From a UK perspective, any company with securities listed on an EU regulated market will still be subject to the CSRD, as will any EU subsidiaries or branches that meet the threshold requirements. Assessing the need for this compliance places another responsibility on Directors, with specialist analysis in relation to ESG being needed from the creation of an internal function or using a third-party professional.
Now is also the time to consider the broader implications of this regulation. The importance of the directive makes it highly likely that regulations regarding sustainability and monitoring will become more pervasive over time. The Labour government has already announced plans to use technology to track and reduce carbon emissions more effectively. This, coupled with the launch of GB Energy, all show that a similar path to the EU would appear to be on the horizon.

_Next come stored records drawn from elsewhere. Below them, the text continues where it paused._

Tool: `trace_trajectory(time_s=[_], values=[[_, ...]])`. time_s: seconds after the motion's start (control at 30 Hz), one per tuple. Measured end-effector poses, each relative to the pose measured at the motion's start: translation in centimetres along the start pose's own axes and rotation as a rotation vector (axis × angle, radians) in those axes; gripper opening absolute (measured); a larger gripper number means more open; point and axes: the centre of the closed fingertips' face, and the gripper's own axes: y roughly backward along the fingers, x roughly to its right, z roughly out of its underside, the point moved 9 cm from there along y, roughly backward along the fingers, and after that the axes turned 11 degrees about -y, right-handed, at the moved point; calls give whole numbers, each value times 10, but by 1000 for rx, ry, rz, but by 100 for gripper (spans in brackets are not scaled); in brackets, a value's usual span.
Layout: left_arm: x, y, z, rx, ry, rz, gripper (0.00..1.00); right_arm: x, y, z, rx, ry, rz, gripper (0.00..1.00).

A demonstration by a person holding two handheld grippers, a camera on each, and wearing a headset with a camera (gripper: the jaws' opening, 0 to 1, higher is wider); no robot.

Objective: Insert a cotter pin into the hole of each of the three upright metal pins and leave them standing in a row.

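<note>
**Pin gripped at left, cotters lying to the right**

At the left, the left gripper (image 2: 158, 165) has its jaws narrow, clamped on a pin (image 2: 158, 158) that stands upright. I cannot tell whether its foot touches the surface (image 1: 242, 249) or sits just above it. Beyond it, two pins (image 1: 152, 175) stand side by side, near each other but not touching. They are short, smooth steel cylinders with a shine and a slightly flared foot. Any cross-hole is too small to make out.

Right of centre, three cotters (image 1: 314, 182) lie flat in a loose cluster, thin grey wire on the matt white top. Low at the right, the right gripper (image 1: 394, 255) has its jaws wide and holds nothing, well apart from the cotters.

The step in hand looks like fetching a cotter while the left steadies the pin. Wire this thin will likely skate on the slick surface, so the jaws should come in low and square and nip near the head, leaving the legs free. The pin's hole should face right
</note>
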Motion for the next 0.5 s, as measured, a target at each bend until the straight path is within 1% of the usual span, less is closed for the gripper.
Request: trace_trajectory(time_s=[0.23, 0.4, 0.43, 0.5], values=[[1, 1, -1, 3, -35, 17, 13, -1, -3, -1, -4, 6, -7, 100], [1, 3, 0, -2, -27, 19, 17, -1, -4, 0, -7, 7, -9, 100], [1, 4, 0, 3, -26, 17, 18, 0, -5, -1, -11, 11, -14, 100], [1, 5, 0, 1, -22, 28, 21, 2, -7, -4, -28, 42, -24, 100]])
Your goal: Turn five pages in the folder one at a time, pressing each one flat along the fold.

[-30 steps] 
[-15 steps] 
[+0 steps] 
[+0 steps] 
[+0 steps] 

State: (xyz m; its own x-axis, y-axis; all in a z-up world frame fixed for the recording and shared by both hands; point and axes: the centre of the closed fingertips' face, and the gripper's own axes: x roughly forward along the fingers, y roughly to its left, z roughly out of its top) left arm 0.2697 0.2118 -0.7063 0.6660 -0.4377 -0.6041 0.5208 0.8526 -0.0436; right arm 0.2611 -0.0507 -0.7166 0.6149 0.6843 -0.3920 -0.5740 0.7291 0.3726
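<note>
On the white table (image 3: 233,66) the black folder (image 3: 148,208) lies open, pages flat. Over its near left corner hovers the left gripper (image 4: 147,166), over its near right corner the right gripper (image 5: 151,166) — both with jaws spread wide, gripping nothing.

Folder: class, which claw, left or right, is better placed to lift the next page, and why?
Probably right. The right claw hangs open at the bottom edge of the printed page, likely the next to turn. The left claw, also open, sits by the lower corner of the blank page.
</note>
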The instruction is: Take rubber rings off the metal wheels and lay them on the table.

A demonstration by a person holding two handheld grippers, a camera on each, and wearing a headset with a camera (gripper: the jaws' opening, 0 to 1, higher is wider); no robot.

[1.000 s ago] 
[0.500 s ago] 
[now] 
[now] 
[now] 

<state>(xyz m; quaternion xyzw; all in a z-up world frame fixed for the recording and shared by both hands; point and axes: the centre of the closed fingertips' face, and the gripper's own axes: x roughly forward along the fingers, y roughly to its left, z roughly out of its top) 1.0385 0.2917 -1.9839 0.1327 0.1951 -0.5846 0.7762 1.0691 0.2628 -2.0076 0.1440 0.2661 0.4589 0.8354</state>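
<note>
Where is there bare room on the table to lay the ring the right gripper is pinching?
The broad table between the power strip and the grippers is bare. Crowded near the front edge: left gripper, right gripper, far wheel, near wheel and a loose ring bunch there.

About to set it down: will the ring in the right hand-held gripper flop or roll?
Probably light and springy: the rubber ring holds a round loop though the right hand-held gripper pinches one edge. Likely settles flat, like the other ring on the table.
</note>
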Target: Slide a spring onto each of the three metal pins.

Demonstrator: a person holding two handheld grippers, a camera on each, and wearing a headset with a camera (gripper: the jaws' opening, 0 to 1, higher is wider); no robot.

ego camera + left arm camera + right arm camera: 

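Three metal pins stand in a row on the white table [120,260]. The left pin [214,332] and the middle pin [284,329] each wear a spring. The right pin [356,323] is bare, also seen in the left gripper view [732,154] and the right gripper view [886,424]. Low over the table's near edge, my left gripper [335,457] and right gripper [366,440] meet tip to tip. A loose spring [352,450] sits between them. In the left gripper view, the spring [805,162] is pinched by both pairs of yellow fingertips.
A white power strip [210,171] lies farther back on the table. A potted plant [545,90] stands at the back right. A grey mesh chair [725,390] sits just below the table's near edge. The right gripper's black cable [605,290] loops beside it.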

Directors face greater exposure than ever
As you can see, the overall theme is that Directors’ accountability is gradually increasing in relation to company decision making. Alongside claims case studies highlighting this, emerging regulation is another indicator of the increasing risk Directors face in their roles. For example, the Economic Crime and Corporate Transparency Act 2023 places direct responsibility on the Directors for applicable companies' prevention of and response to direct financial loss. Directors therefore need to be more concerned than ever before with their own internal risk frameworks and governance.
This is where external risk management and mitigation tools could prove to be a worthwhile consideration; in particular, individual insurance coverage can be invaluable in the event of a claim. Directors’ and Officers’ Liability insurance continues to be designed for the emerging risks that come from modern technology and new regulation. Having affirmative coverage clauses included in relation to the proximate causes of claims ensures the policies respond to protect the individuals at risk, whether such causes are based in regulation, cyber incidents or fiduciary duty.